Working smart is a choice. We make a stand and fight for extra time. Every sprint we try to gain extra time. And we use that time to make us more efficient.

This is like a muscle. We need to train it and it will be hard when we start. But it’s our choice to:

  • When we have a bug: understand the root cause, replicate the issue with a test and create a patch.
  • Before starting a new task, we take some time to understand what we’re going to do and ask for some reviews.
  • Etc…

This can be hard to bootstrap. But all this investment will pay off. We just need to have a higher threshold for the quality we want to deliver.

Working hard is good too…

I do believe that bursts of hard work are very important. They force us to leave our comfort zone. They put to the test our practices and productivity. They make us realise what are our improvement points. All of this will make us grow.

But his should be like a wave. We should have hard work periods and smart work periods. Because there’s a thin line between a healthy work load and burning out, or even compromising our future productivity.

How can we work smarter?

Working smart is not about accomplishing less. It’s about accomplishing more with the time we have. How can we deliver more than we are delivering by performing less work? This is working smarter.

This is very personal. In my case I need some good batches of uninterruptible hours for creative work. It helps be to have a daily routine that fosters those hours without interruptions.

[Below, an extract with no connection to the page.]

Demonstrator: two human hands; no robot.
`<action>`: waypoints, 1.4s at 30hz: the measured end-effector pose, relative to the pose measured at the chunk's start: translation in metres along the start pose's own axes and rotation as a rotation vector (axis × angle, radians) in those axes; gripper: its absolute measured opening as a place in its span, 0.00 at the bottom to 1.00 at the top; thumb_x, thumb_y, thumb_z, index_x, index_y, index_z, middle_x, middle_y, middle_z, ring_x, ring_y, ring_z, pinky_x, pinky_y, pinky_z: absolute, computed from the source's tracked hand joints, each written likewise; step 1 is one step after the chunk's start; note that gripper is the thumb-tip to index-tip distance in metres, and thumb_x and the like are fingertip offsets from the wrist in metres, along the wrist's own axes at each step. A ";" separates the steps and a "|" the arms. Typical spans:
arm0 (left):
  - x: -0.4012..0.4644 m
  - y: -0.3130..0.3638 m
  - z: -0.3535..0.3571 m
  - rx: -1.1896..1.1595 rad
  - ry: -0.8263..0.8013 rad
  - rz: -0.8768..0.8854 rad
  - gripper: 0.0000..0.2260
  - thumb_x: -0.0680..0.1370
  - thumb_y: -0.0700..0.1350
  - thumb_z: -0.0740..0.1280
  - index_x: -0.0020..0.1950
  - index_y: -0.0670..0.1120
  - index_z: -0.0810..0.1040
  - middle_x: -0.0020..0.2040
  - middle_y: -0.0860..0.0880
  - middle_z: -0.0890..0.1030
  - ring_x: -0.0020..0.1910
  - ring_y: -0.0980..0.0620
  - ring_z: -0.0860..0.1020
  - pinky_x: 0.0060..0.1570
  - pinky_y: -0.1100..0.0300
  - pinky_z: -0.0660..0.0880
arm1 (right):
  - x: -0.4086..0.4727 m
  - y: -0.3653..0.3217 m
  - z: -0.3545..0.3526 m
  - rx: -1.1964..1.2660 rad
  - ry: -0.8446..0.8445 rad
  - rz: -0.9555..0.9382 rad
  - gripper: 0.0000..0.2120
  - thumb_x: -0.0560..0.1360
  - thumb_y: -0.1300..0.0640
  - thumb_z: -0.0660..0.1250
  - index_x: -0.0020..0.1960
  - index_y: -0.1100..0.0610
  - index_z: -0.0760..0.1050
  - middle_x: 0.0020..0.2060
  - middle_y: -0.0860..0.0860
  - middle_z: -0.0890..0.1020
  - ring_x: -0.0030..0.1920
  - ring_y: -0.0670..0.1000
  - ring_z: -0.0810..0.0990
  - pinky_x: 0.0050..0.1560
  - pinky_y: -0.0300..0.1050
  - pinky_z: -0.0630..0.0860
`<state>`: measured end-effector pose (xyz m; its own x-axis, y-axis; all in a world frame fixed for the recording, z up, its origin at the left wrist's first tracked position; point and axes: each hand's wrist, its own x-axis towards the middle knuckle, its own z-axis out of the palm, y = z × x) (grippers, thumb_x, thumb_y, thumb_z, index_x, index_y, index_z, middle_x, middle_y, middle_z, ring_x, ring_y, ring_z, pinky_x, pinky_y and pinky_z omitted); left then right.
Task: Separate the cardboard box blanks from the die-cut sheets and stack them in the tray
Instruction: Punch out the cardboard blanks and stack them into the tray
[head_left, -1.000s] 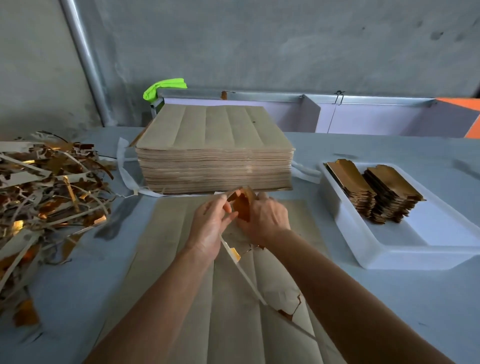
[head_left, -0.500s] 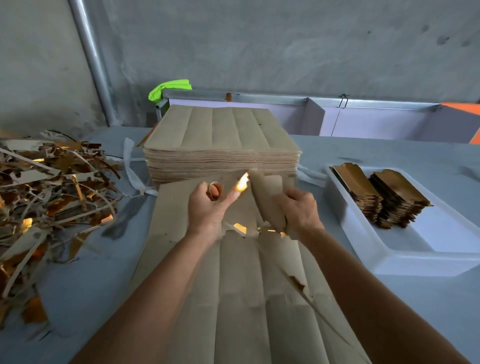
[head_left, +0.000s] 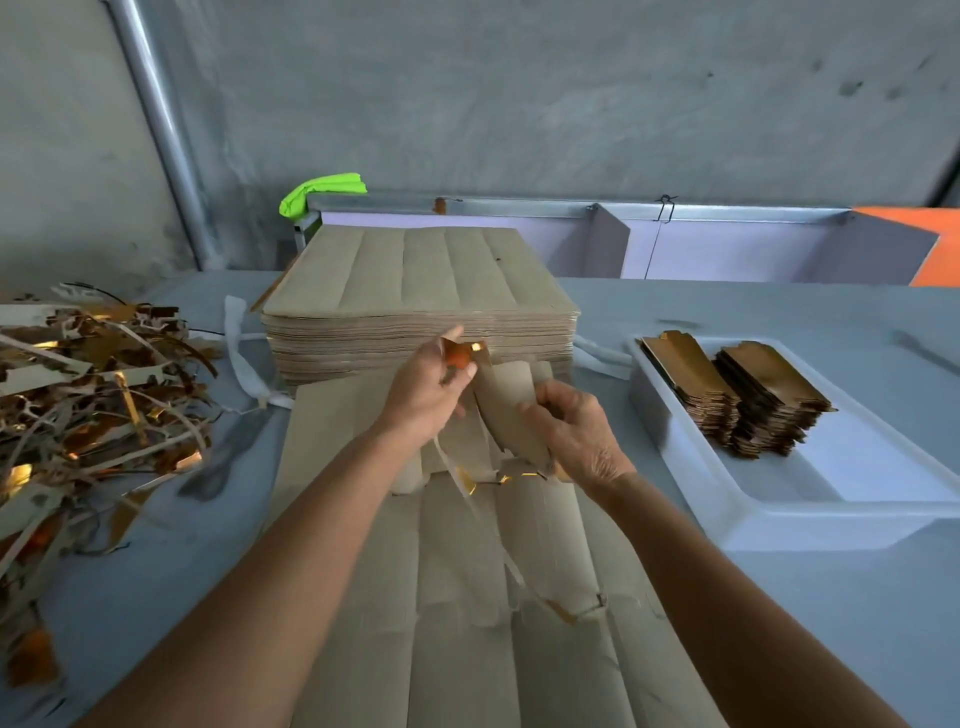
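1. One tall stack of die-cut sheets stands at upper centre of the frame on the grey tabletop, plain brown side up.
2. One loose die-cut sheet lies flat in the lower centre, just in front of the stack and under both forearms; torn openings and thin waste strips show near its middle.
3. One white tray sits at right of centre. It holds two stacks of gold-faced blanks, side by side and touching, toward its far end.
4. One heap of scrap trimmings, brown and gold, fills the left edge of the frame.
5. One white strap lies against the left foot of the tall stack; one green cloth rests behind it.
6. Left hand: fingers curled, thumb and fingertips pinching a small gold-faced waste piece raised in front of the stack.
7. Right hand: fingers curled round the lower end of one brown box blank, held tilted above the loose sheet, its upper end beside the left hand.
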<state>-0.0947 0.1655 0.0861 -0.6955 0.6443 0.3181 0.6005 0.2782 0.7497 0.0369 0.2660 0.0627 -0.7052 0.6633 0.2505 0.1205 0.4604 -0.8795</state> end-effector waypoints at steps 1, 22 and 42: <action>0.001 -0.001 -0.001 -0.028 -0.040 -0.032 0.10 0.81 0.43 0.61 0.60 0.45 0.75 0.47 0.47 0.77 0.38 0.46 0.78 0.34 0.60 0.75 | 0.000 0.002 0.000 0.031 0.020 0.013 0.07 0.75 0.62 0.64 0.44 0.66 0.77 0.38 0.56 0.77 0.40 0.52 0.75 0.42 0.52 0.78; -0.002 -0.071 0.005 -0.430 0.410 -0.363 0.09 0.80 0.34 0.58 0.48 0.33 0.77 0.42 0.42 0.77 0.32 0.54 0.76 0.36 0.60 0.77 | 0.017 0.014 -0.072 0.641 0.845 0.185 0.05 0.76 0.62 0.65 0.51 0.55 0.76 0.41 0.46 0.81 0.39 0.41 0.82 0.43 0.37 0.79; -0.044 -0.039 -0.009 0.669 -0.053 0.525 0.12 0.69 0.30 0.70 0.43 0.46 0.84 0.61 0.48 0.78 0.63 0.41 0.70 0.61 0.47 0.67 | -0.061 0.014 -0.017 -0.435 -0.072 0.073 0.25 0.75 0.69 0.58 0.71 0.58 0.60 0.58 0.61 0.77 0.55 0.61 0.76 0.53 0.47 0.71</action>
<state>-0.0913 0.1204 0.0477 -0.2526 0.8351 0.4886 0.9582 0.2859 0.0067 0.0937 0.2420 0.0422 -0.7289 0.6677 0.1516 0.4440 0.6295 -0.6376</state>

For example: I can book meetings just on the afternoon, and so I know that I can work concentrated on the mornings. I may turn off other kinds of input (like production bugs), but I’ll need to know that someone will attend them. Sometimes we do need to have a few people that are interruptible, if that makes the rest of the team able to concentrate on doing work.

Summary

Working hard is easier to do and to sell. Sometimes we have so much work load that there isn’t any other option. But we do need to realise that always working hard may bring some fruits in the short term but will definitely make us slower and compromise our future.